When I was a kid I would lie in bed and would either talk to god or play mind games. I say, talk to god because he never talked back, unless his voice consisted of the execrative silence of my suburban bedroom, and he never turned me into the Silver Surfer, as I’d asked more than once, sheets bunched in clenched fists and pulled tight across my neck. I was afraid I’d have to get saved like everyone else, that I’d never see another world, or glide alone through the emptiness between the stars.
Behind my eyes, though, I’d see what I called then, The Time Tunnel, named after a sci-fi show of the same name. In the show, the Time Tunnel was a large
orange metal structure constructed out of spiraling, graduating circles that created a portal through which the show’s handsome heroes could pass and have adventures, usually saving the world, or someone in it.
When I closed my eyes and concentrated, a simulacrum of the Time Tunnel sometimes began swirling, like a pale white overlay hanging over the blackness of my eyelids. No doubt it was easily explained by pressures put on the physiognomy of the eye but since I’d never heard or read about anyone talking about such a phenomena, I thought it was special to me. “Watching” it would render me into a kind of fugue state and although it wasn’t exactly comforting, I would repeat the ritual whenever I had trouble falling asleep.
I’ve never told anyone about these practices until I started writing about them just now.
There were other things, other forms, behind my eyes. I saw faces. Like the Time Tunnel, their forms were ghostly and they moved. Detailed faces, always with distinguishing characteristics and characters — faces who inhabited other lives and stories, endured their own sufferings, surfed their own timelines. Sometimes they looked at me and sometimes not. When they did, it was scary. Or, scarier. I could never understand exactly why, though, they just registered as a vague menace
Once I started looking at them it was difficult to stop. Unlike the Time Tunnel trick, The Faces weren’t a means to an end. They were compelling, yes, and I often invoked the experience out of some perverse curiosity, but once I started looking for them, as they emerged out of flat gray sightlessness and turned and transformed from second to second into other faces, and still other faces, with silent murmuring lips and dull eyes, and sharp shoulders and chins that turned from me to plot or gossip or condemn, it was difficult to make them go away. I’d fall asleep being watched.

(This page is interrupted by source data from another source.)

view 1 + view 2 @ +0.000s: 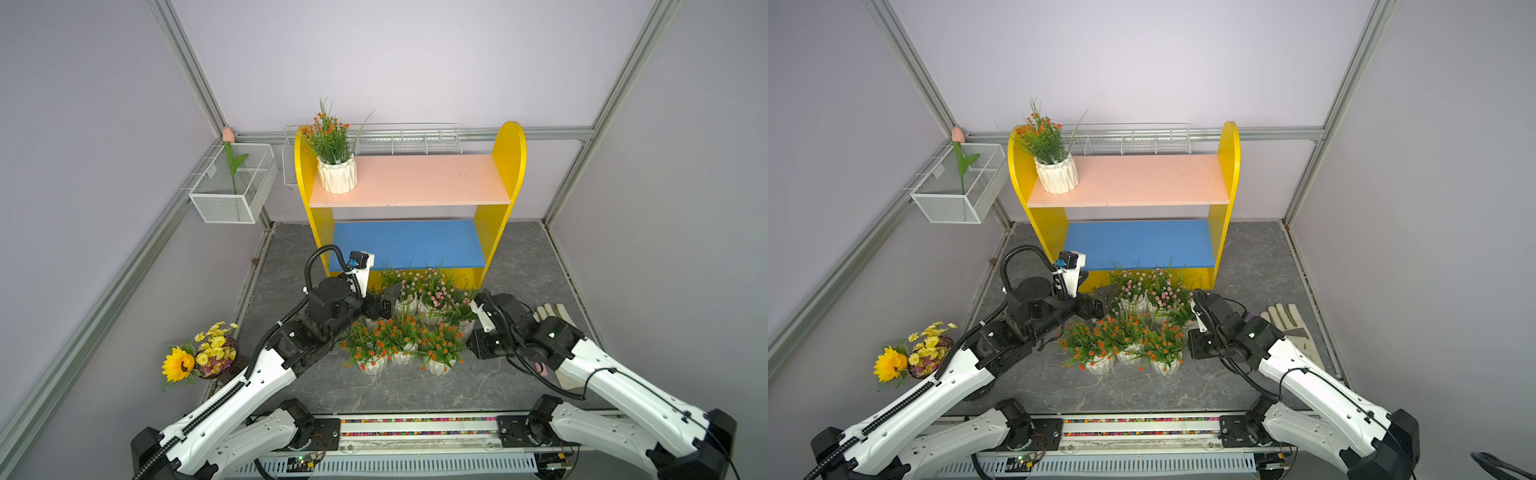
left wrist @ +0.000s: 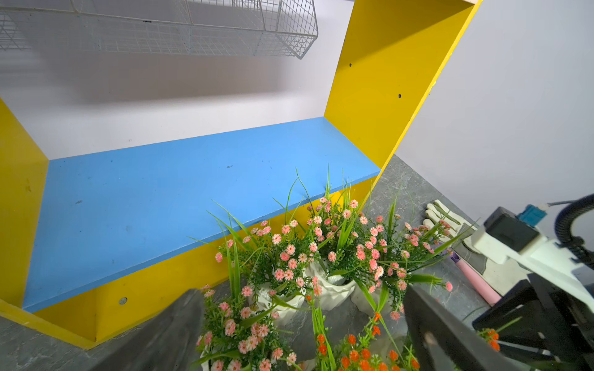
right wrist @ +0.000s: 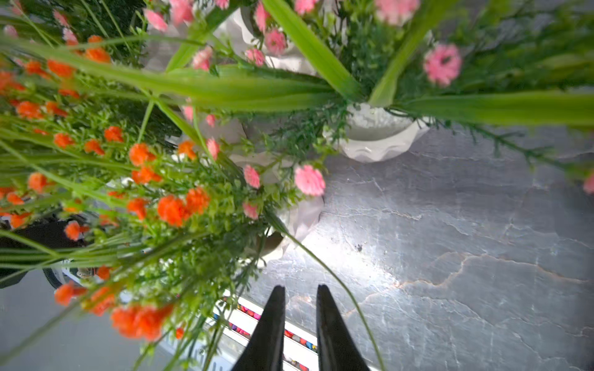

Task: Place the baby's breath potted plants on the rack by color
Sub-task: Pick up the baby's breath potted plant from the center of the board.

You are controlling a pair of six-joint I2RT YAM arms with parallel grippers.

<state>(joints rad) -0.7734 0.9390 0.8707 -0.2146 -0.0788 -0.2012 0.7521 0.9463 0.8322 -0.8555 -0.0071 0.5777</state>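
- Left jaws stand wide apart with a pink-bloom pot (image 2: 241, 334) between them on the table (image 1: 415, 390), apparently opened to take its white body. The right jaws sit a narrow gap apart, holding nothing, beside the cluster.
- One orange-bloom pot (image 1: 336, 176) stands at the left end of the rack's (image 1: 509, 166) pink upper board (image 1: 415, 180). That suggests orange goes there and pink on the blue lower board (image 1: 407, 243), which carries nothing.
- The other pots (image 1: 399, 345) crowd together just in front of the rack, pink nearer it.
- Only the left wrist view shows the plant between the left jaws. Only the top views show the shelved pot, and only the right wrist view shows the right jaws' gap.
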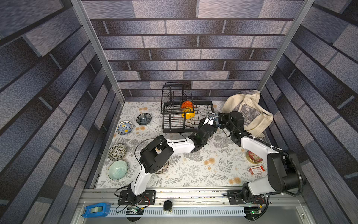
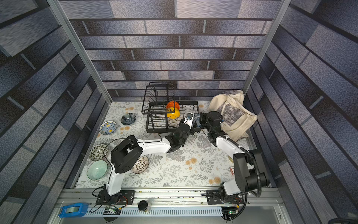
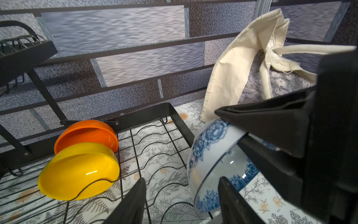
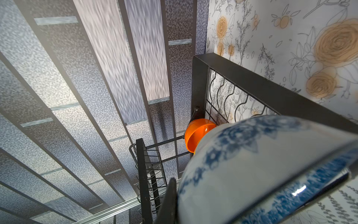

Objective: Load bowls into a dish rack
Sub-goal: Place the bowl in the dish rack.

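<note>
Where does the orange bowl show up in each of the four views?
Top view: orange bowl near centre, inside the dish rack.
Top view: orange bowl near centre, in the rack.
Left wrist: orange bowl behind the yellow bowl, against the rack's frame.
Right wrist: orange bowl peeking from behind the floral bowl.
Shared landmark: the dish rack's black frame.

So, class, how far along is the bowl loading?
Done: orange bowl and yellow bowl sit in the dish rack. In hand: the right end effector grips the floral bowl at the rack's edge. To do: five bowls on the table.
</note>
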Available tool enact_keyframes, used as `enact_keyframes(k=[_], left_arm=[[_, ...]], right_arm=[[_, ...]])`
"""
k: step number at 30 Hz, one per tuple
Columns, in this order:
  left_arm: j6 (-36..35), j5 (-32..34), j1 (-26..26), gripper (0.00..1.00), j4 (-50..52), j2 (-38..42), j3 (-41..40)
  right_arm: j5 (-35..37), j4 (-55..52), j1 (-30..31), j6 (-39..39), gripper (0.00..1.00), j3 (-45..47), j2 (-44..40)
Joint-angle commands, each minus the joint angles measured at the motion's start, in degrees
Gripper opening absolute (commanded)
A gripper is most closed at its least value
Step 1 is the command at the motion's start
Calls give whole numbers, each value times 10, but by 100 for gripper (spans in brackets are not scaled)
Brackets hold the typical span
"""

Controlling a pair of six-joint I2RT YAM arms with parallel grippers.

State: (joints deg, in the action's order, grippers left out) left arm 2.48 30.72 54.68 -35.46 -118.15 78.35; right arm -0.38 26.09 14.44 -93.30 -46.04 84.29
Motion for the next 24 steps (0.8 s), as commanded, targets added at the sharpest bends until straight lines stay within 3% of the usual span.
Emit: enact_keyframes(k=[1,7,12,24], left_arm=[[25,5,-3,72,4,49,-12],[56,-1,-4,99,-6,83,-57],[78,-12,7,100,33,113,-71],[166,-15,31,100,299,256,-58]], right_arm=[[-9,46,-9,21,0,13,-31],[-28,40,-34,38,0,29,-64],[-47,52,-52,37,0,45,-75],[-91,104,-62,83,0,51,-68]])
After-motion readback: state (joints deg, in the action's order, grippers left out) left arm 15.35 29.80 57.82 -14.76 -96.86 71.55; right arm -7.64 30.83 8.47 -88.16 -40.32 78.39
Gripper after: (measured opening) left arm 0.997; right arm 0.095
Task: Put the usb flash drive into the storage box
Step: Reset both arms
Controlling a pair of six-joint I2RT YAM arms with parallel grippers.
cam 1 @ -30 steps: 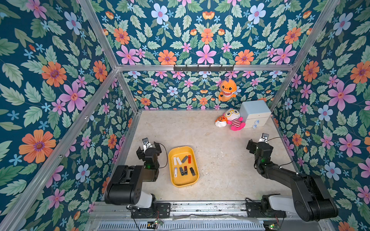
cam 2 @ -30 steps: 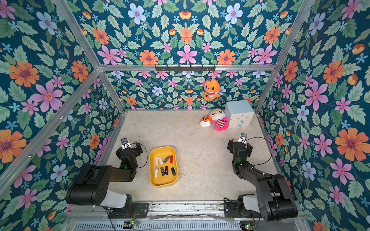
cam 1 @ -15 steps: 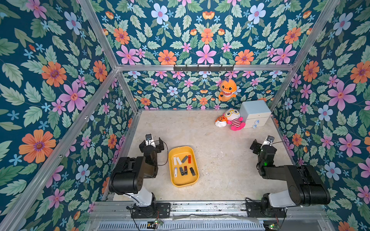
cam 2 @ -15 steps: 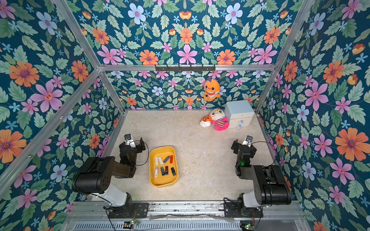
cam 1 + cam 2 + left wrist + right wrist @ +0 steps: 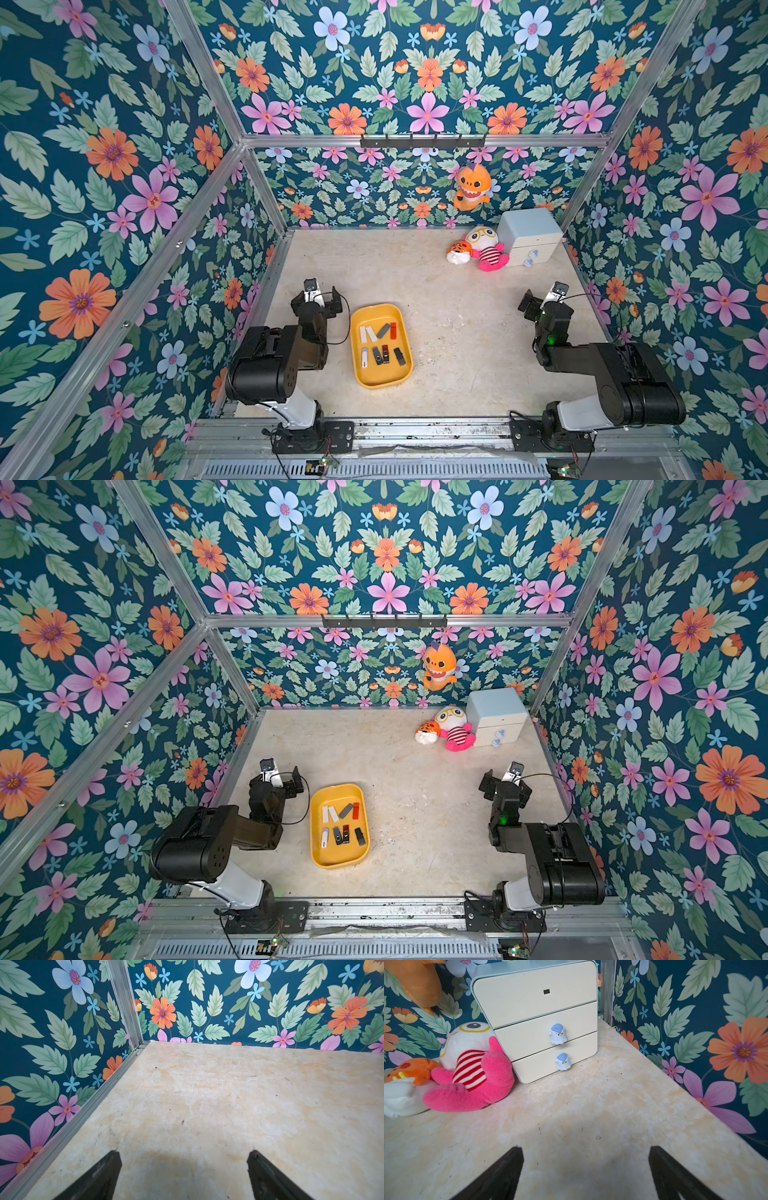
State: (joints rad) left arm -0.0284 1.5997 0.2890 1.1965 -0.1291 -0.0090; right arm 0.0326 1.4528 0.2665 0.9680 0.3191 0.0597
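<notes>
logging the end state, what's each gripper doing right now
Black left gripper: open, holding nothing.
Black right gripper: open, holding nothing.

The pale desk (image 5: 449,316) bears a yellow storage box (image 5: 381,380) near its front edge, left of middle; a drawer cabinet (image 5: 528,232) stands in the far right corner, pink plush (image 5: 487,251) and tiger plush (image 5: 458,252) beside it

Bare tabletop (image 5: 207,1095) runs ahead of the left gripper (image 5: 184,1152) to the wall corner (image 5: 133,1022). Ahead of the right gripper (image 5: 585,1147), the drawer cabinet (image 5: 537,1022) and pink plush toy (image 5: 471,1088) stand in the way.
</notes>
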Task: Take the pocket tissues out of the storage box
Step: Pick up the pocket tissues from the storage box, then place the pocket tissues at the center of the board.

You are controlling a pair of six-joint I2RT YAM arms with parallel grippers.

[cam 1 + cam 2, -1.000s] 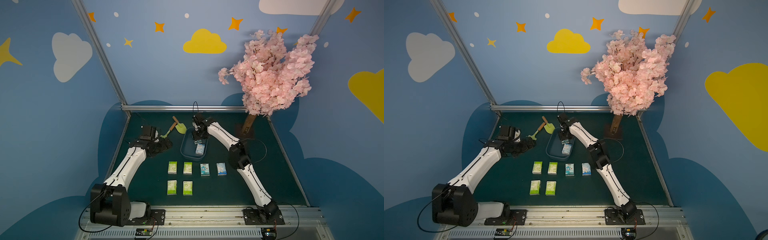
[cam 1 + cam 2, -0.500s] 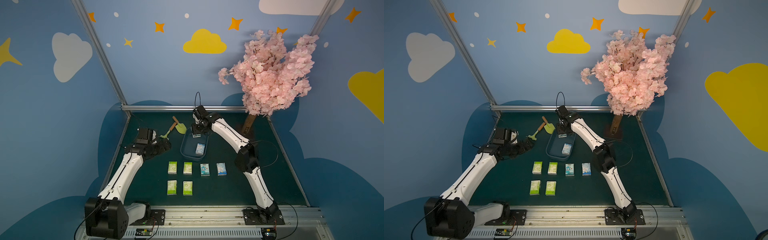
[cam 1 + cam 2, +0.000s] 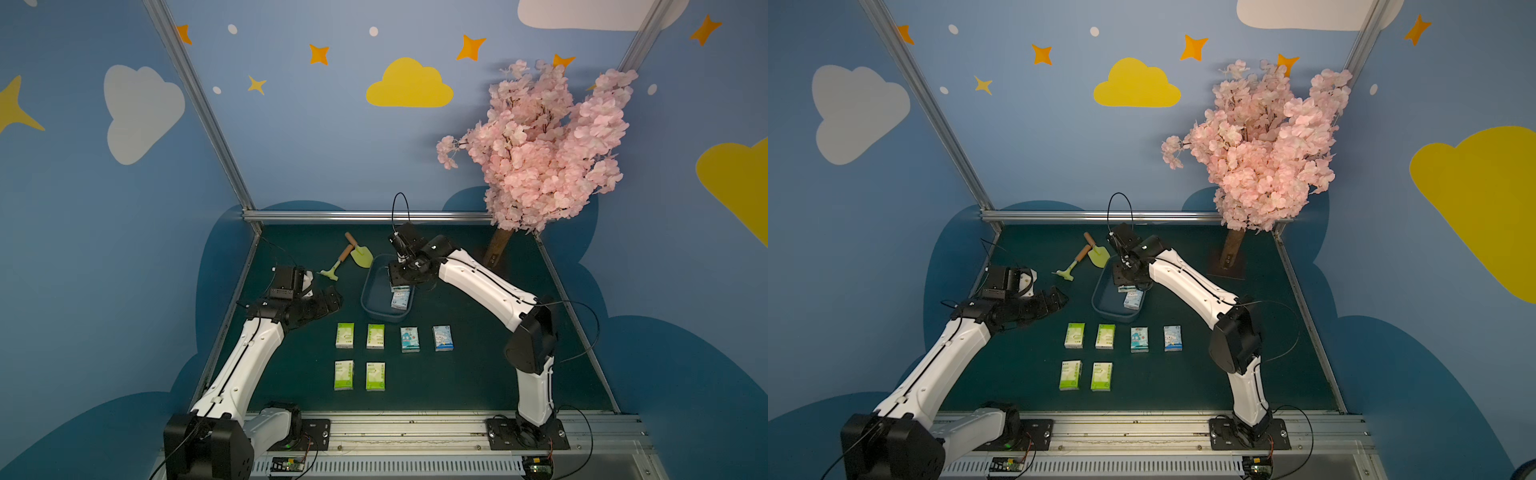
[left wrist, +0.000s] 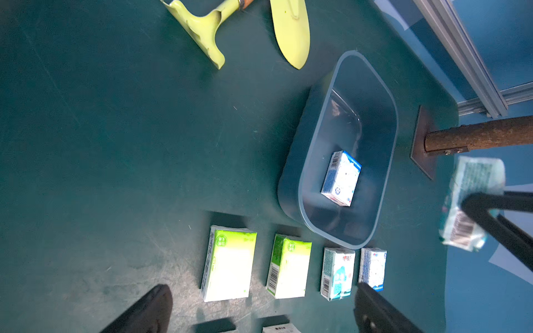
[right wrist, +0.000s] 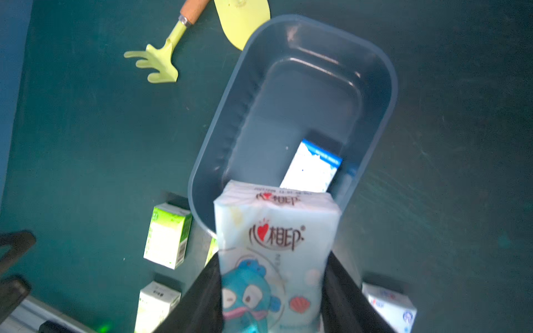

I don’t know exactly when The Faces stopped appearing behind my eyes — possibly late adolescence. I don’t remember seeing them in college or after.
After I moved to Buenos Aires, they came back. It would make sense if I started seeing them in the hospital after my colon split in two, but my dreams in those days were in pain-killer induced Technicolor and very, very weird. I spent a long time drinking beer on a bridge in an after-death neighborhood inhabited by Hank Williams and Jean Genet. I never saw them; but I knew they were there. Also, I flew over Cuba in a magic umbrella, navigating colorful currents in the air. If I can ever find the vocabulary to write about them, further, I will. But, not now.
These days I confront The Faces, and they seem not to like that much. They’re even more detailed than I remember their being from childhood. I see their dimples and their moles. I saw a woman wearing intricately woven scarves and a funny hat, a man with buck teeth and a veiny neck and eyes that say, “I killed someone.” These details are fleeting, and are impressed upon me quickly, like stabs of a tattoo needle. I wish I knew what they meant. If I were a different sort of person, maybe I’d think that they’re the dead. Not my dead; Joyce’s dead. They have that sort of unfamiliar familiarity, except they don’t speak. Thank fuck they don’t speak. Maybe they’re composites of characters I’ve seen in movies, or met in dreams, smoked out of my under-mind by anxiety and fear. I just know that now I seek them out whenever my eyes close.
I look them in their eyes and wonder, since I’ve created The Faces out of nothing, what if there were nothing?
Why does anything exist at all? What would non-existence feel like?
Since childhood, playing all these head games in my bed, I’ve asked these questions. When I do, a sense of otherness, a concrete feeling of having rendered myself an other, of othering everything, of having, if only for a few seconds, separated the fiction of my self as separate from everything else and looked at me from some other place, saw myself as just another paint daub on an endless canvas but with a mind circumscribed by a body, by time, by faults that I’ll never overcome, certainly not now, that recognition, that dissolution, thrills me and races my heart. There could have been nothing. There could have been nothing.
Ah, I have no words to describe it. That run-on sentence really doesn’t get it. I just tried to invoke that untethered, alienated state, so easy to feel in childhood, and failed. Still, I know that, hahaha, nothingness will exist for me sooner rather than later and it pisses me off that I won’t be there to experience it.
But it’s also comforting. There will be an end, and I think I’m going quietly after all.